Lei nº 8.625, de 12-2-1993,
Art. 17 - A Corregedoria-Geral do Ministério Público é o órgão orientador e fiscalizador das atividades funcionais e da conduta dos membros do Ministério Público, incumbindo-lhe, dentre outras atribuições:
I - realizar correições e inspeções;
II - realizar inspeções nas Procuradorias de Justiça, remetendo relatório reservado ao Colégio de Procuradores de Justiça;
III - propor ao Conselho Superior do Ministério Público, na forma da Lei Orgânica, o não vitaliciamento de membro do Ministério Público;
IV - fazer recomendações, sem caráter vinculativo, a órgão de execução;
V - instaurar, de ofício ou por provocação dos demais órgãos da Administração Superior do Ministério Público, processo disciplinar contra membro da instituição, presidindo-o e aplicando as sanções administrativas cabíveis, na forma da Lei Orgânica;
VI- encaminhar ao Procurador-Geral de Justiça os processos administrativos disciplinares que, na forma da Lei Orgânica, incumba a este decidir;
VII - remeter aos demais órgãos da Administração Superior do Ministério Público informações necessárias ao desempenho de suas atribuições;
VIII - apresentar ao Procurador-Geral de Justiça, na primeira quinzena de fevereiro, relatório com dados estatísticos sobre as atividades das Procuradorias e Promotorias de Justiça, relativas ao ano anterior.

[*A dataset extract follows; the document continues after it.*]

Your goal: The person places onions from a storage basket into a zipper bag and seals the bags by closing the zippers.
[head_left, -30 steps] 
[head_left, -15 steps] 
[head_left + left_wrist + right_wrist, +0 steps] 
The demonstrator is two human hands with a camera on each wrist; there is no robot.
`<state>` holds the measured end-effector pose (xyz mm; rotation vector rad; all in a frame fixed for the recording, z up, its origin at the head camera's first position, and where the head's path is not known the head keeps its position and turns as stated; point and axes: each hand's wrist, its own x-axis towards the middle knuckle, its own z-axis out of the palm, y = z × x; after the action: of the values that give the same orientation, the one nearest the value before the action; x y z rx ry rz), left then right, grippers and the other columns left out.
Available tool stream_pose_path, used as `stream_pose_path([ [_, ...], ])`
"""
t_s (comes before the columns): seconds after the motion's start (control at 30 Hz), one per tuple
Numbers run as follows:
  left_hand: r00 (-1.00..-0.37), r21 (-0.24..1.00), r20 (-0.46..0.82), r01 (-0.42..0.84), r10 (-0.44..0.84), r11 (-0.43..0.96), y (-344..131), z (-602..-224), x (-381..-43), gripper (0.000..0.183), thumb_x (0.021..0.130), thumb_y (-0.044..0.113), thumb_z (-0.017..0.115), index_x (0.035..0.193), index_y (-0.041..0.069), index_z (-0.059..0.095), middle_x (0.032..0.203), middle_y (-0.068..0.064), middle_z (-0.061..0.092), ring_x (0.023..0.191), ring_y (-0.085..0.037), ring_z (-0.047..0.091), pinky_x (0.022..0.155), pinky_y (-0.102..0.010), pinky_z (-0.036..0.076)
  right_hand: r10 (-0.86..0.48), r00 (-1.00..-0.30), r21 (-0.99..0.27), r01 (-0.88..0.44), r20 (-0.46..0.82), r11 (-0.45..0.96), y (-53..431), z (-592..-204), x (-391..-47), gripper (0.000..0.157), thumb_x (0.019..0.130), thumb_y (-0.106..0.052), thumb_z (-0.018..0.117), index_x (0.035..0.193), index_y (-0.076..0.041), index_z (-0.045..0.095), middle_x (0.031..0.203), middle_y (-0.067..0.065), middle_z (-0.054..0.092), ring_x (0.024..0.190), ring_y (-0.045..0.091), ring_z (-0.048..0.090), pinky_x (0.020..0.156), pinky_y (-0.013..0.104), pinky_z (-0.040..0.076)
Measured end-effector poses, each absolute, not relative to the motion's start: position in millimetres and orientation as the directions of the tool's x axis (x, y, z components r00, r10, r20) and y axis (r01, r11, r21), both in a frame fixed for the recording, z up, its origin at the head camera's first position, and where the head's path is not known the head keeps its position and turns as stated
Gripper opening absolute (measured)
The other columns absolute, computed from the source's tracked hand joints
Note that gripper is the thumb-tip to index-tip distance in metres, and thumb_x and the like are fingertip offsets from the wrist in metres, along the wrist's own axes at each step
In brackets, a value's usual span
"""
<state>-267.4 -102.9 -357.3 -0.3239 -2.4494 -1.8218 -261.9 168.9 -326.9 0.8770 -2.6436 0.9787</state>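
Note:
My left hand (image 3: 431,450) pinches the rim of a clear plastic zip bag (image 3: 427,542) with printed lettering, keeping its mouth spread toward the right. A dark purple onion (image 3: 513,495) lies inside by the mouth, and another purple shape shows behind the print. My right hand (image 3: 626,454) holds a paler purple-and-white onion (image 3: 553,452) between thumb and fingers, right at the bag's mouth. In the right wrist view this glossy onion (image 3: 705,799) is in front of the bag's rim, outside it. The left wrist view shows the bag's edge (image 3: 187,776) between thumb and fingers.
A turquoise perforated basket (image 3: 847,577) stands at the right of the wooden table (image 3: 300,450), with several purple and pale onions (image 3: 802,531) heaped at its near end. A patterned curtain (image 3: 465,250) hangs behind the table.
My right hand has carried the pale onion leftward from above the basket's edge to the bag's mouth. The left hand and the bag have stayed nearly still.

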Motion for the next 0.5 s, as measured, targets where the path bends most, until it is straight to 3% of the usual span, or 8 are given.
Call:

Lei Estadual nº 734, de 26-11-1993
Artigo 42 - São atribuições do Corregedor-Geral do Ministério Público:
I - integrar, como membro nato, o Órgão Especial do Colégio de Procuradores de Justiça e o Conselho Superior do Ministério Público;
II - realizar correições e visitas de inspeção nas Promotorias de Justiça;
III - realizar inspeções nas Procuradorias de Justiça, quando autorizado nos termos desta lei complementar, remetendo relatório reservado ao Órgão Especial do Colégio de Procuradores de Justiça;
IV - acompanhar o cumprimento das metas estabelecidas pelas Promotorias de Justiça em seus programas de atuação;
V - instaurar, presidir e decidir o processo administrativo sumário, precedido ou não de sindicância, aplicando as sanções cabíveis, de sua atribuição, ou encaminhando-o ao Procurador-Geral de Justiça;
VI - propor a instauração e presidir o processo administrativo ordinário, encaminhando-o ao Procurador-Geral de Justiça para decisão;
VII- solicitar ao Órgão Especial do Colégio de Procuradores de Justiça a constituição de comissão especial formada por Procuradores de Justiça, de caráter transitório, indicando os respectivos nomes, com a finalidade de auxiliar nas atividades afetas à Corregedoria-Geral do Ministério Público;
VIII - remeter ao Conselho Superior do Ministério Público relatório circunstanciado sobre a atuação pessoal e funcional dos Promotores em estágio probatório, propondo, se for o caso, o não vitaliciamento;
IX - fazer recomendações, sem caráter vinculativo, a órgão de execução;
X - determinar e superintender a organização dos assentamentos relativos às atividades funcionais e à conduta dos membros do Ministério Público e dos estagiários, coligindo todos os elementos necessários à apreciação de seu merecimento;
XI - expedir atos, visando à regularidade e ao aperfeiçoamento dos serviços do Ministério Público, nos limites de suas atribuições;
XII - apresentar ao Procurador-Geral de Justiça e ao Órgão Especial do Colégio de Procuradores de Justiça, na primeira quinzena de fevereiro, relatório, com dados estatísticos sobre a atividade das Procuradorias e Promotorias de Justiça, relativas ao ano anterior;
XIII - remeter aos demais órgãos da Administração Superior do Ministério Público informações necessárias ao desempenho de suas atribuições;
XIV - dirigir e distribuir os serviços da Corregedoria;
XV - organizar o serviço de estatística das atividades do Ministério Público;
XVI - requisitar das Secretarias dos Tribunais de Justiça, de Justiça Militar e de Alçada, dos diversos cartórios ou de qualquer repartição judiciária, cópias de peças referentes a feitos judiciais, certidões ou informações;
XVII - desempenhar outras atribuições que lhe forem conferidas por lei.